We expect them to be 0, as both versions should perform the same (since they have the same conversion rates), but due to chance in the coin-tossing, we also get results that are bigger or lower than 0. If we repeat this multiple times and draw the results we arrive at the following chart, the distribution of crB– crA.

The X-Axis denotes the difference crB– crA.. The higher the curve, the more often crB– crA has the corresponding value. This chart is the basis for hypothesis testing.

We can see, based on this chart, how probable getting a certain value crB– crA is. The further we go away from the zero, the less likely it is to observe this result. If we go to the left, version A performs better, if we go to the right, version B performs better.
Now we know that values to the far right appear less often than in the middle, the probability of those appearing randomly is low.
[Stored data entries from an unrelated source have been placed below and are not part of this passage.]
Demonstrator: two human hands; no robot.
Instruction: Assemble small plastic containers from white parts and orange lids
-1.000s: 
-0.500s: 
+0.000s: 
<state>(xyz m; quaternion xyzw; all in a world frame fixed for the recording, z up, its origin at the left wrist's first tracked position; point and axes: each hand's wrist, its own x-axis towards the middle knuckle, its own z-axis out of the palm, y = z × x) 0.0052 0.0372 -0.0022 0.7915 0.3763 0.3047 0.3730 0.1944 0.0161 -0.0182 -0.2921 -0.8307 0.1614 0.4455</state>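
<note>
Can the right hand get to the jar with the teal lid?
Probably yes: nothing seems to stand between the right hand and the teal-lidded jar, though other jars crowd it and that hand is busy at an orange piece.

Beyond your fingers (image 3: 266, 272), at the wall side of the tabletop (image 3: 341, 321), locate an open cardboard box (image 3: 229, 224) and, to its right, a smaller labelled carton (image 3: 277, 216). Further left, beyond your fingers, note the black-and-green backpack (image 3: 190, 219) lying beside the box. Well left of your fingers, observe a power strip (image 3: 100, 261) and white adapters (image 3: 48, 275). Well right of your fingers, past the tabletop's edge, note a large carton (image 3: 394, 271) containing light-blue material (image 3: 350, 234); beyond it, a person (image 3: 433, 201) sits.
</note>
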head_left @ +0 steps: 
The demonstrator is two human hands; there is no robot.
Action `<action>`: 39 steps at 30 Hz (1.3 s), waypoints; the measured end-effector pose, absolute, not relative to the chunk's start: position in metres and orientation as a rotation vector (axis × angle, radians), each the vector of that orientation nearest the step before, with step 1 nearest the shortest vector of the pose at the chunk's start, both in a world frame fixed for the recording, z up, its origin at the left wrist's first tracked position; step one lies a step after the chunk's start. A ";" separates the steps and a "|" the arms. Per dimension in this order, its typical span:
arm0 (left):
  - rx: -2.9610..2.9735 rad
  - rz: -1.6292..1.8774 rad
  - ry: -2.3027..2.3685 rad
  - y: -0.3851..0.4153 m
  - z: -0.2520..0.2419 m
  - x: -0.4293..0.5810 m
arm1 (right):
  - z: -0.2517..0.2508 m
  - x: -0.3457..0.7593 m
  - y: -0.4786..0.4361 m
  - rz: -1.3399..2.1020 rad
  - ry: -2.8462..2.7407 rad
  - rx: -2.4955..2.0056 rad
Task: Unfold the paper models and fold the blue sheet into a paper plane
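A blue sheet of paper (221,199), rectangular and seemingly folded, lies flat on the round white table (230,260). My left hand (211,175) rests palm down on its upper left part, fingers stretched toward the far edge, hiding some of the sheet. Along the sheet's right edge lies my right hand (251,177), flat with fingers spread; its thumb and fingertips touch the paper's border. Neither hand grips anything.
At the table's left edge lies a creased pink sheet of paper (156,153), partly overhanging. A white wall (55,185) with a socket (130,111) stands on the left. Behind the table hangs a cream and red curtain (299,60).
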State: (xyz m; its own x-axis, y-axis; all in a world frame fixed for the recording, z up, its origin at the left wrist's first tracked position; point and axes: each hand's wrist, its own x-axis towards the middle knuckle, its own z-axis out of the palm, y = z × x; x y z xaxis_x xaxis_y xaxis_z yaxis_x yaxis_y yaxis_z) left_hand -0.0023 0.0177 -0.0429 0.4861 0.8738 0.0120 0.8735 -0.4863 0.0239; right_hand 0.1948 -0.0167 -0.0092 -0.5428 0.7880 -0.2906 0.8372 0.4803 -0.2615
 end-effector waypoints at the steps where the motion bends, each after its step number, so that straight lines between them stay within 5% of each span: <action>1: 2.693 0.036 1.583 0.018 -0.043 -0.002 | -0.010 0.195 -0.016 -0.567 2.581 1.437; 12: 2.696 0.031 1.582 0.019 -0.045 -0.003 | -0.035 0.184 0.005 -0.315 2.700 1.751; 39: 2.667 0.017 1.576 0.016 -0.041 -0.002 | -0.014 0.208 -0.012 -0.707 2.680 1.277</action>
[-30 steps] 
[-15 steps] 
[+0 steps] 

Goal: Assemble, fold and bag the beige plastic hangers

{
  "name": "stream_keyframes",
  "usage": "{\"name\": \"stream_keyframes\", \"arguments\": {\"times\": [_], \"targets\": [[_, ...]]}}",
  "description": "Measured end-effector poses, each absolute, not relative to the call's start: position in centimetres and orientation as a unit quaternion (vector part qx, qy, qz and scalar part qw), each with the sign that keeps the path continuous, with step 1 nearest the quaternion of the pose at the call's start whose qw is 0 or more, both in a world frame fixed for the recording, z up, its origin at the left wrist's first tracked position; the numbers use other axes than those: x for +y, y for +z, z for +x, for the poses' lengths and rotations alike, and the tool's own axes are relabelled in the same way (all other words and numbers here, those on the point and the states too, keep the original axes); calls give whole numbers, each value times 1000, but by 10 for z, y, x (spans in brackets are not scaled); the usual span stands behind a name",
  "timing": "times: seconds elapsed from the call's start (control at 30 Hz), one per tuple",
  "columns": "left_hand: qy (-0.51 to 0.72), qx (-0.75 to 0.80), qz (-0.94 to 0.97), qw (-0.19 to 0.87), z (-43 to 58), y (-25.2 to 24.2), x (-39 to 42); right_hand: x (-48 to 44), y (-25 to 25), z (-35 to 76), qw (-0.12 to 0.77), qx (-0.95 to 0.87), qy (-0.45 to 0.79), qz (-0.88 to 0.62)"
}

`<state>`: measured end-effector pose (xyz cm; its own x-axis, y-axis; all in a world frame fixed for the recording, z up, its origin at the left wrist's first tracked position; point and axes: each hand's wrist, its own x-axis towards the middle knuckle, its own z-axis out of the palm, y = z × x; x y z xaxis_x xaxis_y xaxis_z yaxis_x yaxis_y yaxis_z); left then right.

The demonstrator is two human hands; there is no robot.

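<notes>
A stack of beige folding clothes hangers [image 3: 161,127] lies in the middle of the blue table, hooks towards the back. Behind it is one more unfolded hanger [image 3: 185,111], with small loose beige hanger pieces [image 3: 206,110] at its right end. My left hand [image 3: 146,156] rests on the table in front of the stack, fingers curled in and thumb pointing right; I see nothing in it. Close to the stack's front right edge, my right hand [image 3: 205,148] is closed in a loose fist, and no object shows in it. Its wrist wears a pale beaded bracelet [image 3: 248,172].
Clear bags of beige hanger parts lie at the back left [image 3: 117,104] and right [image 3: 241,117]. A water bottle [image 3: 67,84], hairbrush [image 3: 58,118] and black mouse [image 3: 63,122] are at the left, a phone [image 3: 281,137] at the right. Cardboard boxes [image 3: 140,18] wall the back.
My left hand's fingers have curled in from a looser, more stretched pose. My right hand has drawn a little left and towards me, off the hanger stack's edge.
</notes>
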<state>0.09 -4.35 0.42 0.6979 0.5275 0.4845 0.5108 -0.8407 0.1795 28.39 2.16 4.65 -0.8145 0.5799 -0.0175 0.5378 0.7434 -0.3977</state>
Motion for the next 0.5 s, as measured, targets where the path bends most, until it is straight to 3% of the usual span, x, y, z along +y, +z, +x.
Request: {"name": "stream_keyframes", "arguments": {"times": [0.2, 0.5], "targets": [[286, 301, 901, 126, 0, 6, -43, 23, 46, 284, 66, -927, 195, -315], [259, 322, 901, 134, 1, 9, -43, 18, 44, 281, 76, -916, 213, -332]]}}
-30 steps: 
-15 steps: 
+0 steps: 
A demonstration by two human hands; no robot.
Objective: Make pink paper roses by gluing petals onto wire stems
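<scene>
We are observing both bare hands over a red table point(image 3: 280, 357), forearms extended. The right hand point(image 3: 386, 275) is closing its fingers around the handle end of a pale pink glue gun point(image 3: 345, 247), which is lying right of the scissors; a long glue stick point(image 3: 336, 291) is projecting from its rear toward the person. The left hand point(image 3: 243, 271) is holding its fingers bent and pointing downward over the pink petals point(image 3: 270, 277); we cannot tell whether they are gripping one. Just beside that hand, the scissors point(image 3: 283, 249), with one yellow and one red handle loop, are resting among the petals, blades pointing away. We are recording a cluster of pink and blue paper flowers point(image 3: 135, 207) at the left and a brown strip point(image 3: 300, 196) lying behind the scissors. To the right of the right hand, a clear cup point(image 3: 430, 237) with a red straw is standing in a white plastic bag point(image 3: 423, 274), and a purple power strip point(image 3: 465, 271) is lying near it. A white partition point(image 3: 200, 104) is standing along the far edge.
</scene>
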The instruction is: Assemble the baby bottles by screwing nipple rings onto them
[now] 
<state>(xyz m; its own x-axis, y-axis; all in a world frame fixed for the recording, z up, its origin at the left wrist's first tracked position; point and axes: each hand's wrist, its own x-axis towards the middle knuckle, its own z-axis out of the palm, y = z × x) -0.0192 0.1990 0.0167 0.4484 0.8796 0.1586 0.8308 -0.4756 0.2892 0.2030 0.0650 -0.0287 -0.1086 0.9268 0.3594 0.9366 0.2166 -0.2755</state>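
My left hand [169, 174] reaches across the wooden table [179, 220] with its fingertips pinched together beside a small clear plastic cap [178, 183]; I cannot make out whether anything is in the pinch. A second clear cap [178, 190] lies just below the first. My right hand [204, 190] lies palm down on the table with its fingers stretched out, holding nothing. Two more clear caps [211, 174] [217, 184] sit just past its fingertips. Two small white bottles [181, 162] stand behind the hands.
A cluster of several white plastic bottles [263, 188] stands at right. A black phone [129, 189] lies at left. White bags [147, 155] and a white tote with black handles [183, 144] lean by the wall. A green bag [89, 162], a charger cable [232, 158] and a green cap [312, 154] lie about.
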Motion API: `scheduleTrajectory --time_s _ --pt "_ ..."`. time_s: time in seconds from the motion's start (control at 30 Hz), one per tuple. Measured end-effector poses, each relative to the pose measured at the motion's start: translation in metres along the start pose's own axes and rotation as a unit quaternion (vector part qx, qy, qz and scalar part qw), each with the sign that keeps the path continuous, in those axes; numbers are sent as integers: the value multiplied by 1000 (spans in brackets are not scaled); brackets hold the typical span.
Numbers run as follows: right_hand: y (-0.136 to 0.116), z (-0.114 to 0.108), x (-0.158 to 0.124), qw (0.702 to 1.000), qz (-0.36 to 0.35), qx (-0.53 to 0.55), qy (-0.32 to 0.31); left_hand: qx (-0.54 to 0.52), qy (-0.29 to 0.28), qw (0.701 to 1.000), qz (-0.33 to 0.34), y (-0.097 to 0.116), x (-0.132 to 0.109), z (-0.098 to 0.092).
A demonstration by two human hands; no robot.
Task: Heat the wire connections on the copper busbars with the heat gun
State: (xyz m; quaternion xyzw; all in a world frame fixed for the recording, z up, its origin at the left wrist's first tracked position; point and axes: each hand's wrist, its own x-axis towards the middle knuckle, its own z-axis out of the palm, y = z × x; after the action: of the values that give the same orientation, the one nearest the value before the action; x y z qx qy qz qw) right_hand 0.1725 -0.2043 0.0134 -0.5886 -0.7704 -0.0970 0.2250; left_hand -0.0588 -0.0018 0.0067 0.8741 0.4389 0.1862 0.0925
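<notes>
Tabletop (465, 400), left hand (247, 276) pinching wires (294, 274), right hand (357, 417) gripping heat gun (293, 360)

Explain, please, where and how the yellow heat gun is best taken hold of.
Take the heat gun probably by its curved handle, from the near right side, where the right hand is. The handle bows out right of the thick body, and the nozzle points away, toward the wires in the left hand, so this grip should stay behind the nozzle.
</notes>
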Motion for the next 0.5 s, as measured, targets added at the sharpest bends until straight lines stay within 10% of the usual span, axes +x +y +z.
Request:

But when do we say that something is probable and something is improbable? There is no exact definition, so we have to create one ourselves. Let us say that we define the rightmost 5% of the graph as improbable, while the remaining 95% are probable:

At this point 95% of all cases lie on the left and 5% on the right.
This implies that 5 in 100 random experiments results in a difference value that lies in the green area.

The corresponding percentage, 5% (or 0.05), is called the significance value (often denoted as alpha) and it is normally set before starting an experiment. It defines how certain we want to be,  when we decide that version B performs better than version A.

Note: Obviously we could do the same on the left side but since the experiment indicated crB– crA>0 we do not test if the cr values are different, but instead if crB> crA or not.We now place our own value from our observation above in this chart (add 10.9%-8.4% = 2.5% or 0.025):

We see that our observation lies on the right side of our threshold,
therefore this result appears in less than 5% of all random experiments.

This means that it is very unlikely that our results above happened by chance.As a last example we present the same analysis using the first observation (i.e. only 50 visitors in each group and a smaller cr difference of 1.6%) using a significance value of 5%:

Note that our observation lies on the far left of our significance value and probably happened randomly.

Rule of thumb:

The smaller the significance value is, the harder it is to prove that two versions are different. This gets easier by either having more data or having a larger effect (i.e. difference in conversion rates).